Re: [RFC PATCH 1/5] ima: extend clone() with IMA namespace support

From: Stefan Berger
Date: Fri Mar 09 2018 - 08:52:57 EST


On 03/08/2018 09:59 PM, Serge E. Hallyn wrote:
On Thu, Mar 08, 2018 at 09:04:52AM -0500, Stefan Berger wrote:
On 07/25/2017 04:46 PM, Serge E. Hallyn wrote:
On Tue, Jul 25, 2017 at 04:11:29PM -0400, Stefan Berger wrote:
On 07/25/2017 03:48 PM, Mimi Zohar wrote:
On Tue, 2017-07-25 at 12:08 -0700, James Bottomley wrote:
On Tue, 2017-07-25 at 14:04 -0500, Serge E. Hallyn wrote:
On Tue, Jul 25, 2017 at 11:49:14AM -0700, James Bottomley wrote:
On Tue, 2017-07-25 at 12:53 -0500, Serge E. Hallyn wrote:
On Thu, Jul 20, 2017 at 06:50:29PM -0400, Mehmet Kayaalp wrote:
From: Yuqiong Sun <suny@xxxxxxxxxx>

Add new CONFIG_IMA_NS config option. Let clone() create a new
IMA namespace upon CLONE_NEWNS flag. Add ima_ns data structure
in nsproxy. ima_ns is allocated and freed upon IMA namespace
creation and exit. Currently, the ima_ns contains no useful IMA
data but only a dummy interface. This patch creates the
framework for namespacing the different aspects of IMA (eg.
IMA-audit, IMA-measurement, IMA-appraisal).

Signed-off-by: Yuqiong Sun <suny@xxxxxxxxxx>

Changelog:
* Use CLONE_NEWNS instead of a new CLONE_NEWIMA flag
Hi,

So this means that every mount namespace clone will clone a new
IMA namespace. Is that really ok?
Based on what: space concerns (struct ima_ns is reasonably small)?
or whether tying it to the mount namespace is the correct thing to
do. On
Mostly the latter. The other would be not so much space concerns as
time concerns. Many things use new mounts namespaces, and we
wouldn't want multiple IMA calls on all file accesses by all of
those.

the latter, it does seem that this should be a property of either
the mount or user ns rather than its own separate ns. I could see
a use where even a container might want multiple ima keyrings
within the container (say containerised apache service with
multiple tenants), so instinct tells me that mount ns is the
correct granularity for this.
I wonder whether we could use echo 1 > /sys/kernel/security/ima/newns
as the trigger for requesting a new ima ns on the next
clone(CLONE_NEWNS).
I could go with that, but what about the trigger being installing or
updating the keyring? That's the only operation that needs namespace
separation, so on mount ns clone, you get a pointer to the old ima_ns
until you do something that requires a new key, which then triggers the
copy of the namespace and installing it?
It isn't just the keyrings that need to be namespaced, but the
measurement list and policy as well.

IMA-measurement, IMA-appraisal and IMA-audit are all policy based.

As soon as the namespace starts, measurements should be added to the
namespace specific measurement list, not it's parent.
Shouldn't it be both?

If not, then it seems to me this must be tied to user namespace.

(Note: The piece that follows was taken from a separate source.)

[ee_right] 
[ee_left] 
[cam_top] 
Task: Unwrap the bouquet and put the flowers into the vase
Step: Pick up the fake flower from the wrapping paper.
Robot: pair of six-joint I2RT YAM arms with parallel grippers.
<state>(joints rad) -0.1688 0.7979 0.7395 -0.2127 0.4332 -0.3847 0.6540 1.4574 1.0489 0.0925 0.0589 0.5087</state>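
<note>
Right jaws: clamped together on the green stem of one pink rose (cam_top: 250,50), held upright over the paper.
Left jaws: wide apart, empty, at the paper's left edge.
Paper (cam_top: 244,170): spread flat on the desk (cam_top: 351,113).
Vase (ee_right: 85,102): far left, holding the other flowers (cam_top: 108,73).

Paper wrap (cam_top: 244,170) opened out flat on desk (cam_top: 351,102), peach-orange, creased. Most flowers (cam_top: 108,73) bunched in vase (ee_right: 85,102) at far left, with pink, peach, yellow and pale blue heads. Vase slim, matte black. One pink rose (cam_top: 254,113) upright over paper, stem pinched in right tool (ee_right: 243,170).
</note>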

IMA is about measuring things, logging what was executed, and
finally someone looking at the measurement log and detecting
'things'. So at least one attack that needs to be prevented is a
malicious person opening an IMA namespace, executing something
malicious, and not leaving any trace on the host because all the
logs went into the measurement list of the IMA namespace, which
disappeared. That said, I am wondering whether there has to be a
minimum set of namespaces (PID, UTS) providing enough 'isolation'
that someone may actually open an IMA namespace and run their code.
To avoid leaving no traces one could argue to implement recursive
logging, so something that is logged inside the namespace will be
detected in all parent containers up to the init_ima_ns (host)
because it's logged (and TPM extended) there as well. The challenge
with that is that logging costs memory and that can be abused as
well until the machine needs a reboot... I guess the solution could
be requesting an IMA namespace in one way or another but requiring
several other namespace flags in the clone() to actually 'get' it.
Jumping namespaces with setns() may have to be restricted as well
once there is an IMA namespace.
Wait. So if I create a new IMA namespace, the things I run in
that namespace are not subject to the parent namespace policy?
We'll let an IMA namespace set its own policy and rules in that
policy will decide whether the child namespaces' measurements will
also be logged. This is to avoid a potentially huge log on the host.
However, the activities of root in namespaces may need to be logged
independently of what the policy rules say so that root's activities
in the TCB will always be tracked also if he operates in a temporary
mount/IMA namespace pair (and sharing the rest of the namespaces
with the host).
Thanks, Stefan. Is there a particular paper where I can get a good
idea of what is and is not part of the goals and threat model here?
Yuqiong is publishing a paper in this area. I believe the conference is only later this year.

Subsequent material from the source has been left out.